Authors: Sherwood Smith,Dave Trowbridge
Tags: #space opera, #SF, #space adventure, #science fiction, #fantasy
Ng faced the Aerenarch, every cell of her being infusing her
words with sincerity: “We’ll do everything we can.”
He nodded, and the fiveskip engaged, hurling them back
toward Gehenna.
“We can’t take much more of this.” Mortan
Kree turned away from the screen as the fire from the plasma cannon ceased.

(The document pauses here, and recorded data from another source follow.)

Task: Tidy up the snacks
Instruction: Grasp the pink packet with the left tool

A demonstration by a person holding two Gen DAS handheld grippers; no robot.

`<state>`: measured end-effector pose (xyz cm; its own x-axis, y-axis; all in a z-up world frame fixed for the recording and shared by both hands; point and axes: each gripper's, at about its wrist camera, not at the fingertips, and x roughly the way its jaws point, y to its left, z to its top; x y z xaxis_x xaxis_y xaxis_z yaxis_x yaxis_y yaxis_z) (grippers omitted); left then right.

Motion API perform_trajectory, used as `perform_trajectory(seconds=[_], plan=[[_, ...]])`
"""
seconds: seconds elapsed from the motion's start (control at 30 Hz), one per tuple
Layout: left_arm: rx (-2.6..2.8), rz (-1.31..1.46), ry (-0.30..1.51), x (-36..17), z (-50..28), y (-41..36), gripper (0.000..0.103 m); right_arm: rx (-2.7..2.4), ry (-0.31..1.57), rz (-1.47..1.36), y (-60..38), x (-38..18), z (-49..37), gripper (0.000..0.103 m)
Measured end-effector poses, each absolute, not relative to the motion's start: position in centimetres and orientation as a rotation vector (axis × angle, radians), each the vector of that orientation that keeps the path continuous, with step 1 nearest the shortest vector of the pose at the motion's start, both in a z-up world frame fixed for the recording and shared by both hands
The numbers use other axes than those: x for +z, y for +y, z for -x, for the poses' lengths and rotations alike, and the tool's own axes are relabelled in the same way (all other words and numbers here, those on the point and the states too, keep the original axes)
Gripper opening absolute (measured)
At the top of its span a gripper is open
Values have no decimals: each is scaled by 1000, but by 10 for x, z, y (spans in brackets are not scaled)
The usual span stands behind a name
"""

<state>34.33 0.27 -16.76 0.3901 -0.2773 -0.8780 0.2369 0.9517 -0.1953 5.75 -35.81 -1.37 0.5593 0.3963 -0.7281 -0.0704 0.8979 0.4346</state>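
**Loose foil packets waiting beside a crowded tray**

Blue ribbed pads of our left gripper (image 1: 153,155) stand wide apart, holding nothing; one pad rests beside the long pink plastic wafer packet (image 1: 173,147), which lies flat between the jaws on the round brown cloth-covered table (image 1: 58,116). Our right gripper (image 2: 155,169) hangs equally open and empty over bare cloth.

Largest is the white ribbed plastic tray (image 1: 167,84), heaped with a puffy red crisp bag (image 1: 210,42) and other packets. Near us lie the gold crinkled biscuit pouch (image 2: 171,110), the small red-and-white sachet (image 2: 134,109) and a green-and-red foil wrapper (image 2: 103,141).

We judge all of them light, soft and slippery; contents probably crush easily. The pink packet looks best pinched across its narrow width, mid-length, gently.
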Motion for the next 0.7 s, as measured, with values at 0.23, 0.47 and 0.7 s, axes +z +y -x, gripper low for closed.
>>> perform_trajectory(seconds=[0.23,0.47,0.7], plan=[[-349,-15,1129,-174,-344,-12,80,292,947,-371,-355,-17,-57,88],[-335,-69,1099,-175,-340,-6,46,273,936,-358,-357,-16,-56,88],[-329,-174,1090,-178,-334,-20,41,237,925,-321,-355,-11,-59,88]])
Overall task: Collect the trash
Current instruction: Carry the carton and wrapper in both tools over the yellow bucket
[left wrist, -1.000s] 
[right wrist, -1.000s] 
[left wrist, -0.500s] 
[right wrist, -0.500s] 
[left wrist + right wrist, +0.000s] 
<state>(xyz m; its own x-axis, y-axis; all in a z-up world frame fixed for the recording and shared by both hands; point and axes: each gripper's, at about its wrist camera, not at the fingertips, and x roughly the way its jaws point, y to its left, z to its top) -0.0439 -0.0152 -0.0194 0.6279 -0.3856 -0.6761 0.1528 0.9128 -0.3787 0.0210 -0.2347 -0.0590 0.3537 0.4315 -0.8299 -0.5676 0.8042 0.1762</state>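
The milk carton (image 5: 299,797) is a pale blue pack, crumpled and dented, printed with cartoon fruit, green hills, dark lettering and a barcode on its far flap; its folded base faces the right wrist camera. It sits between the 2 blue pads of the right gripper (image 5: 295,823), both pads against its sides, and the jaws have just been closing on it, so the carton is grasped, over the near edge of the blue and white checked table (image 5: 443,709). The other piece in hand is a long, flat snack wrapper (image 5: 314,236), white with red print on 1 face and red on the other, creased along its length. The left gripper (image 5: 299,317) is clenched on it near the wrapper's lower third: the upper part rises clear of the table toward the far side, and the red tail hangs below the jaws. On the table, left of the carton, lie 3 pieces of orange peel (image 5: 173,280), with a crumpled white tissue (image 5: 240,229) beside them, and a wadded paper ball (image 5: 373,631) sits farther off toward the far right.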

“And now there’s nothing to stop multiple assaults.”
Matilde Ho rubbed her aching eyes. “That ram they’re using
is amazingly effective. If they bring up a couple more—”
“Listen,” said the Panarch.
They fell silent. Timed with the battering impacts of the
ram, they heard a savage chant: “Arrr-KAD
(BOOM)
. . .
Arrr-KAD
(BOOM)
. . . Arrr-KAD
(BOOM)
. . .”
Then the rhythm changed.
“ARRR
(BOOM)
KAD
(BOOM)
ARRR
(BOOM)
KAD
(BOOM) . . .”
“They’ve brought up another ram,” said Caleb.
“How much more time do we need?” Gelasaar asked.
“About an hour or so,” Matilde replied.
“Can the lock hold that long?” The Panarch’s voice was
light, unstressed, as though he were asking about the weather.
Matilde glanced at Kree, who shook his head.
The Panarch nodded. “Then that makes it simple.”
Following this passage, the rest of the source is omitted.